Refusing to Prosecute (or Even Define) Rape

By Jeff Severns Guntzel
Published on May 11, 2009

If you are raped in the African country of Mauritania, government health documents will not mention the sexual nature of the violence and social welfare offices will call it “domestic violence”even if the rapist was of no relation. The United Nations news agency IRIN explains that “the only parts of the law that criminalize any sexual act are two articles prohibiting sex between unmarried persons. As a result, many alleged rape victims are accused of violating the law.” In a maddening and tragic twist, pregnancy can be seen as evidence of a woman’s crime. According to the Mauritanian Association for Maternal and Child Health, seven women have been imprisoned in 2009 on charges of violating the law prohibiting sex between unmarried persons. When approached by IRIN, a government official said the government of Mauritania was in the process of revising its penal code.

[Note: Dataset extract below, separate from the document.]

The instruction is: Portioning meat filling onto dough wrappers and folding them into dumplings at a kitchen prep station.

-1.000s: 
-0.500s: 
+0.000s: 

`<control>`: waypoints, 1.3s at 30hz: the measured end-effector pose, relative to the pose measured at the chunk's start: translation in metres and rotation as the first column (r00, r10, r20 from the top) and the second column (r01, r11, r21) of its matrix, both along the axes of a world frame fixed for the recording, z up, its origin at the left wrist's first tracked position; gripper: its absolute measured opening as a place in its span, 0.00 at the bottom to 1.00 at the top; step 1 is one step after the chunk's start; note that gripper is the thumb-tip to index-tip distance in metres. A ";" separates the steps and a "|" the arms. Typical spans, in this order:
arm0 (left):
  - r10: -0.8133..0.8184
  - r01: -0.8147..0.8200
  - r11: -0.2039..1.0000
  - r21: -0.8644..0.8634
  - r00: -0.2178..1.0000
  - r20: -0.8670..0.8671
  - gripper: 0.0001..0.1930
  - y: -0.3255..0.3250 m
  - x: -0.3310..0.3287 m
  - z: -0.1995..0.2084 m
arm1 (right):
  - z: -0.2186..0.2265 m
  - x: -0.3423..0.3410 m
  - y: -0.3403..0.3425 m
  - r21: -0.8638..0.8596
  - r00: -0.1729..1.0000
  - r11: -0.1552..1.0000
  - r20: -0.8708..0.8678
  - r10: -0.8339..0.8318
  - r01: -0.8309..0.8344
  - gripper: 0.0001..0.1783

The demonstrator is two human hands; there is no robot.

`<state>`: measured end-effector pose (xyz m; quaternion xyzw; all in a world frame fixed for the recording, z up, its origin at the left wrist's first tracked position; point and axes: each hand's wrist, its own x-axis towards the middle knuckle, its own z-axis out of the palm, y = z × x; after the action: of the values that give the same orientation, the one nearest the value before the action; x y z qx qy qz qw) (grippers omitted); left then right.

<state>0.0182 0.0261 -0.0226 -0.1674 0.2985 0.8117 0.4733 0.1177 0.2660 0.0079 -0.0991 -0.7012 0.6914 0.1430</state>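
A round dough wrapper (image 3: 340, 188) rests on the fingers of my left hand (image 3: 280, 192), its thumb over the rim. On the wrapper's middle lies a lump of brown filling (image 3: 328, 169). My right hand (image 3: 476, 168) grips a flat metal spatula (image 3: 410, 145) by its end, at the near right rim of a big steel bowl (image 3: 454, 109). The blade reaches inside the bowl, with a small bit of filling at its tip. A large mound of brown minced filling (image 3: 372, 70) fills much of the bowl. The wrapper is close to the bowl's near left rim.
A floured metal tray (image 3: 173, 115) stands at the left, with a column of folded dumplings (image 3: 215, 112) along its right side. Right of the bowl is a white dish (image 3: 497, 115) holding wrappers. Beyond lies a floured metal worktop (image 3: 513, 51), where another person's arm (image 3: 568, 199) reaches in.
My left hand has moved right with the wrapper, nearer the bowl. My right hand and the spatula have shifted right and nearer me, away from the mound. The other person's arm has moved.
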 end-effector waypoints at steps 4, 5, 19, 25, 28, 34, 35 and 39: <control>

Meanwhile, local journalist Nourra Mint Semane complains that her radio reports on rape have been censored. “For Mauritanian society,” she says, “rape is a shame that must be buried and the biggest ‘criminal’ is the victim herself.”

The United Nations set the bar for government treatment of sexual violence with the Convention on the Elimination of All Forms of Discrimination against Women and the Convention against Torture and Other Cruel, Inhuman or Degrading Treatment ror Punishment.